SciPy

SciPy 0.13.0 Release Notes

SciPy 0.13.0 is the culmination of 7 months of hard work. It contains many new features, numerous bug-fixes, improved test coverage and better documentation. There have been a number of deprecations and API changes in this release, which are documented below. All users are encouraged to upgrade to this release, as there are a large number of bug-fixes and optimizations. Moreover, our development attention will now shift to bug-fix releases on the 0.13.x branch, and on adding new features on the master branch.

This release requires Python 2.6, 2.7 or 3.1-3.3 and NumPy 1.5.1 or greater. Highlights of this release are:

  • support for fancy indexing and boolean comparisons with sparse matrices
  • interpolative decompositions and matrix functions in the linalg module
  • two new trust-region solvers for unconstrained minimization

New features

scipy.integrate improvements

N-dimensional numerical integration

A new function scipy.integrate.nquad, which provides N-dimensional integration functionality with a more flexible interface than dblquad and tplquad, has been added.

dopri* improvements

The intermediate results from the dopri family of ODE solvers can now be accessed by a solout callback function.

scipy.linalg improvements

Interpolative decompositions

Scipy now includes a new module scipy.linalg.interpolative containing routines for computing interpolative matrix decompositions (ID). This feature is based on the ID software package by P.G. Martinsson, V. Rokhlin, Y. Shkolnisky, and M. Tygert, previously adapted for Python in the PymatrixId package by K.L. Ho.

Polar decomposition

A new function scipy.linalg.polar, to compute the polar decomposition of a matrix, was added.

BLAS level 3 functions

The BLAS functions symm, syrk, syr2k, hemm, herk and her2k are now wrapped in scipy.linalg.

Matrix functions

Several matrix function algorithms have been implemented or updated following detailed descriptions in recent papers of Nick Higham and his co-authors. These include the matrix square root (sqrtm), the matrix logarithm (logm), the matrix exponential (expm) and its Frechet derivative (expm_frechet), and fractional matrix powers (fractional_matrix_power).

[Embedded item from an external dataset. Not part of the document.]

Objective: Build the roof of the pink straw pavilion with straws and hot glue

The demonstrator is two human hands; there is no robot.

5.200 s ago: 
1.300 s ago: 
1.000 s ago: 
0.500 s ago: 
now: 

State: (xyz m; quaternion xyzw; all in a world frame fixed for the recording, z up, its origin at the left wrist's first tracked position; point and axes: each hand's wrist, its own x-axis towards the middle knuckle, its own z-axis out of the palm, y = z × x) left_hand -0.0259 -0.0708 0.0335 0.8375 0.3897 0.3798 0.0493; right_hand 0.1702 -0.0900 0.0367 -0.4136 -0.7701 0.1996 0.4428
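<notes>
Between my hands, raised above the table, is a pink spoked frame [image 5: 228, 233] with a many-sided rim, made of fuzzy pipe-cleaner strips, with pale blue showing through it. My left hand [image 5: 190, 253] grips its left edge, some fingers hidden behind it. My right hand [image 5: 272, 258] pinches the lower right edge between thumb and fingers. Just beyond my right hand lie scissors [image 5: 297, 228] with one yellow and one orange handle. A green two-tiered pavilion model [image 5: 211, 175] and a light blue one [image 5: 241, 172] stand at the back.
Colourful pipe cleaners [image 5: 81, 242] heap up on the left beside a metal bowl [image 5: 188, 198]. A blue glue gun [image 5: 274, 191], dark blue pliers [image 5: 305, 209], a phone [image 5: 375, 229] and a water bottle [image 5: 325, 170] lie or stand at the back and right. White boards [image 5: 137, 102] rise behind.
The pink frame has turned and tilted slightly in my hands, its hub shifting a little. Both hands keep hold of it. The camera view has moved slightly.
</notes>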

scipy.optimize improvements

Trust-region unconstrained minimization algorithms

The minimize function gained two trust-region solvers for unconstrained minimization: dogleg and trust-ncg.

scipy.sparse improvements

Boolean comparisons and sparse matrices

All sparse matrix types now support boolean data, and boolean operations. Two sparse matrices A and B can be compared in all the expected ways A < B, A >= B, A != B, producing similar results as dense Numpy arrays. Comparisons with dense matrices and scalars are also supported.

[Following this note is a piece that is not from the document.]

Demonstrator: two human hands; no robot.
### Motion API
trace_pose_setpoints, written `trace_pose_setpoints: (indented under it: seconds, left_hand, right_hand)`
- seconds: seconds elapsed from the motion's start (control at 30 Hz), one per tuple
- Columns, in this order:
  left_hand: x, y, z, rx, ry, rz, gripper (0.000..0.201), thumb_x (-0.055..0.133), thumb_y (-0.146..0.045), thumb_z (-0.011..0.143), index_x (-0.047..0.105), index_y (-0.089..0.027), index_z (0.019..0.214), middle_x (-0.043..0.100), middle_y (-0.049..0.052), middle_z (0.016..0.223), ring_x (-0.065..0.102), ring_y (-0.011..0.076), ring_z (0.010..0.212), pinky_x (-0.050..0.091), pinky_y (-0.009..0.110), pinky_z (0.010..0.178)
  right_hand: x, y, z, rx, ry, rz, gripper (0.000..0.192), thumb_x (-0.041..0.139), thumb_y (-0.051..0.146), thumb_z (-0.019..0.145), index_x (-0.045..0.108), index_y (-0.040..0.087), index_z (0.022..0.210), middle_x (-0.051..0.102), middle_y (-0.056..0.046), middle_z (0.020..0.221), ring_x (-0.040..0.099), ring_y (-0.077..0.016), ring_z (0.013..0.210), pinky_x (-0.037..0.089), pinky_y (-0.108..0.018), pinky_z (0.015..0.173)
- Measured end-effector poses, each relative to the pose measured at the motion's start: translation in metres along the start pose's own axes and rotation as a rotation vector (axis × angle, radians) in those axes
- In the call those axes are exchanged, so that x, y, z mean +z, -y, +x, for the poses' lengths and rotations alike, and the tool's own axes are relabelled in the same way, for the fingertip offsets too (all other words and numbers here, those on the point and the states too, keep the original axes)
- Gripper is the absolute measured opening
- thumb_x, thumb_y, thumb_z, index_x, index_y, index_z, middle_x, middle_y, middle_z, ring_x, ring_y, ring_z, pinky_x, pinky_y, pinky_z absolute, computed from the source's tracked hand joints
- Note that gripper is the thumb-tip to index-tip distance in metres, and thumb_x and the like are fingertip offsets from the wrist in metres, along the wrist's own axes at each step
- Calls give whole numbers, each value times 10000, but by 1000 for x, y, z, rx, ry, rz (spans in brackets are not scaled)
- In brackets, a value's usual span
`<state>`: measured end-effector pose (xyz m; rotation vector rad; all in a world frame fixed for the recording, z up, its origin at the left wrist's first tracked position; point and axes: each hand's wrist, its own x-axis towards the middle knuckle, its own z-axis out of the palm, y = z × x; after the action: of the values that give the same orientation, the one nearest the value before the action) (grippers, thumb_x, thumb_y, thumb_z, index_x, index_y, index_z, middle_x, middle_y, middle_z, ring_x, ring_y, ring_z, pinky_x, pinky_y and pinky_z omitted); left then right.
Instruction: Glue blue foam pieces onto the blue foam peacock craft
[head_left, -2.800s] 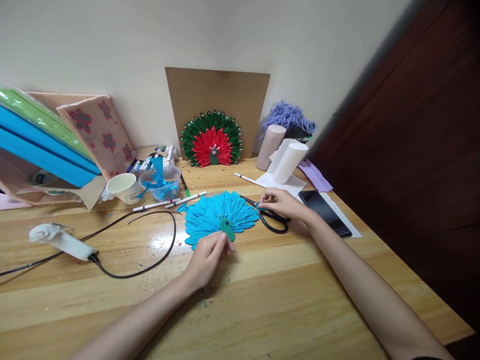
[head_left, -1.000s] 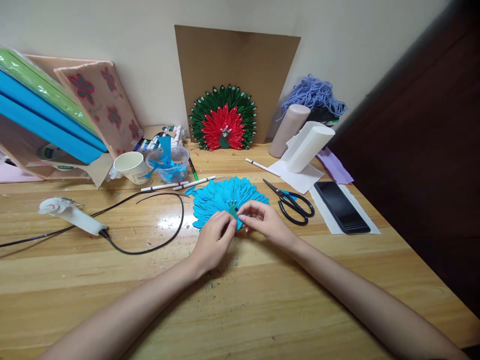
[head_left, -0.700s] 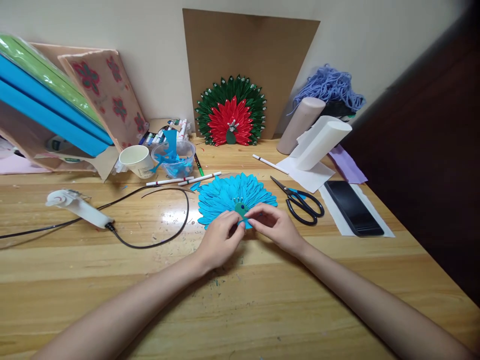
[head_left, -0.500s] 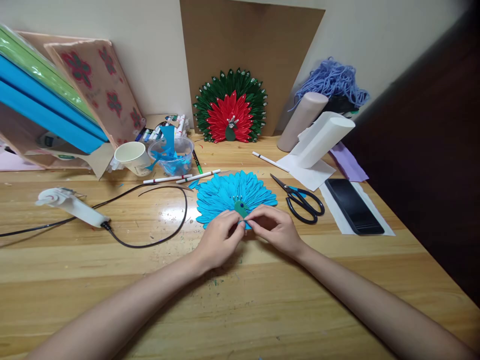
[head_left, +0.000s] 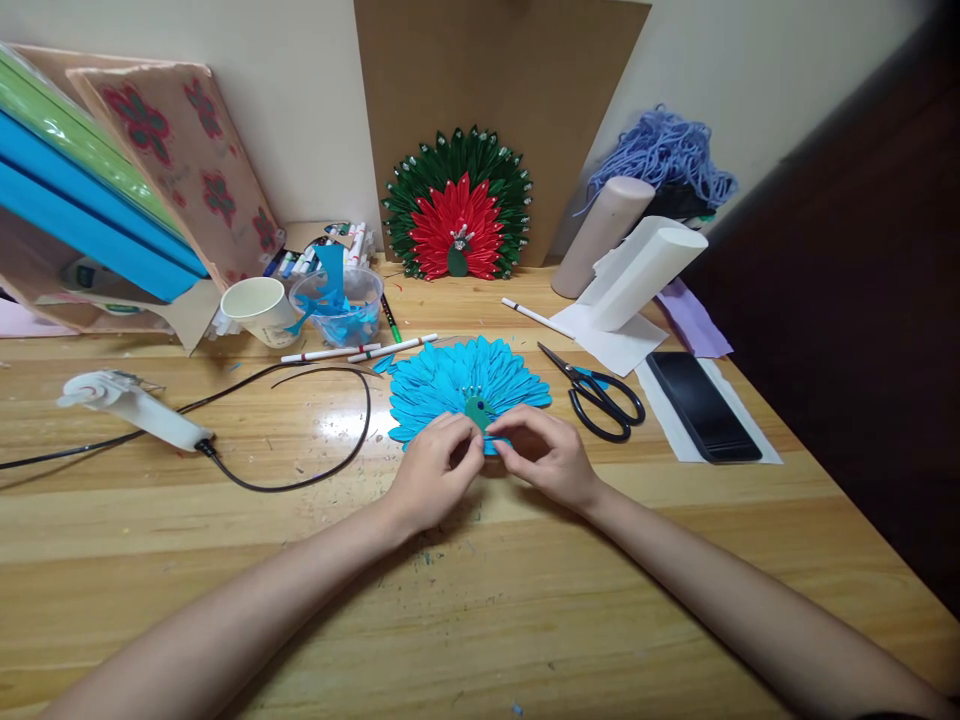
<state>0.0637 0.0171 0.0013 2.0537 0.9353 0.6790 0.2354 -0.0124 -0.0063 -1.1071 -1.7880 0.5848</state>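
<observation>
A blue paper peacock [head_left: 431,385] with layered feathers lies on the table, with a green body [head_left: 477,409] and a dark eye at its lower middle. My left hand [head_left: 435,472] is at its lower left edge, thumb and forefinger pinched together beside the green body; anything between them is hidden. At the lower right edge, my right hand [head_left: 555,460] has its thumb and forefinger slightly apart, their tips at the blue paper just below the green body.
Black-handled scissors [head_left: 606,404] and a phone [head_left: 703,407] lie to the right. A glue gun [head_left: 142,408] with its cable is at left. Behind are a paper cup [head_left: 259,312], a plastic tub [head_left: 360,300] of blue scraps, markers [head_left: 394,347], and a red-and-green peacock [head_left: 457,215] against cardboard.
My fingertips have drawn a little apart from where they met below the green body; the right thumb and forefinger have parted. The whole view has shifted slightly.
</observation>
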Motion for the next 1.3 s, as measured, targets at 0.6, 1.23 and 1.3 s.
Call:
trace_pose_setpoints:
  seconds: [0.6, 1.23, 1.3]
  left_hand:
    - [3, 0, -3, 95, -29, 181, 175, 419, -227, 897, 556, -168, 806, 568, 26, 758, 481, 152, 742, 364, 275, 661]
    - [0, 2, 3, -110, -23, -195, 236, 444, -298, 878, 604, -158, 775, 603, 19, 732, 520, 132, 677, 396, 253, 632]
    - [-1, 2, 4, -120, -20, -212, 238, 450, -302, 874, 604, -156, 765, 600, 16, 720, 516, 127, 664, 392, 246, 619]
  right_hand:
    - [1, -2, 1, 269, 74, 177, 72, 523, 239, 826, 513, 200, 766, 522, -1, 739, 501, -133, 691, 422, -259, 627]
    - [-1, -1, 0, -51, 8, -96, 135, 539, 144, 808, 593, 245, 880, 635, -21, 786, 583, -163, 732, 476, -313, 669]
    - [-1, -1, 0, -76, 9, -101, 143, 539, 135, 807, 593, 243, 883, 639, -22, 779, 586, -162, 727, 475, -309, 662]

CSR and CSC fancy indexing

Compressed sparse row and column sparse matrix types now support fancy indexing with boolean matrices, slices, and lists. So where A is a (CSC or CSR) sparse matrix, you can do things like:

>>> A[A > 0.5] = 1  # since Boolean sparse matrices work
>>> A[:2, :3] = 2
>>> A[[1,2], 2] = 3

scipy.sparse.linalg improvements

The new function onenormest provides a lower bound of the 1-norm of a linear operator and has been implemented according to Higham and Tisseur (2000). This function is not only useful for sparse matrices, but can also be used to estimate the norm of products or powers of dense matrices without explicitly building the intermediate matrix.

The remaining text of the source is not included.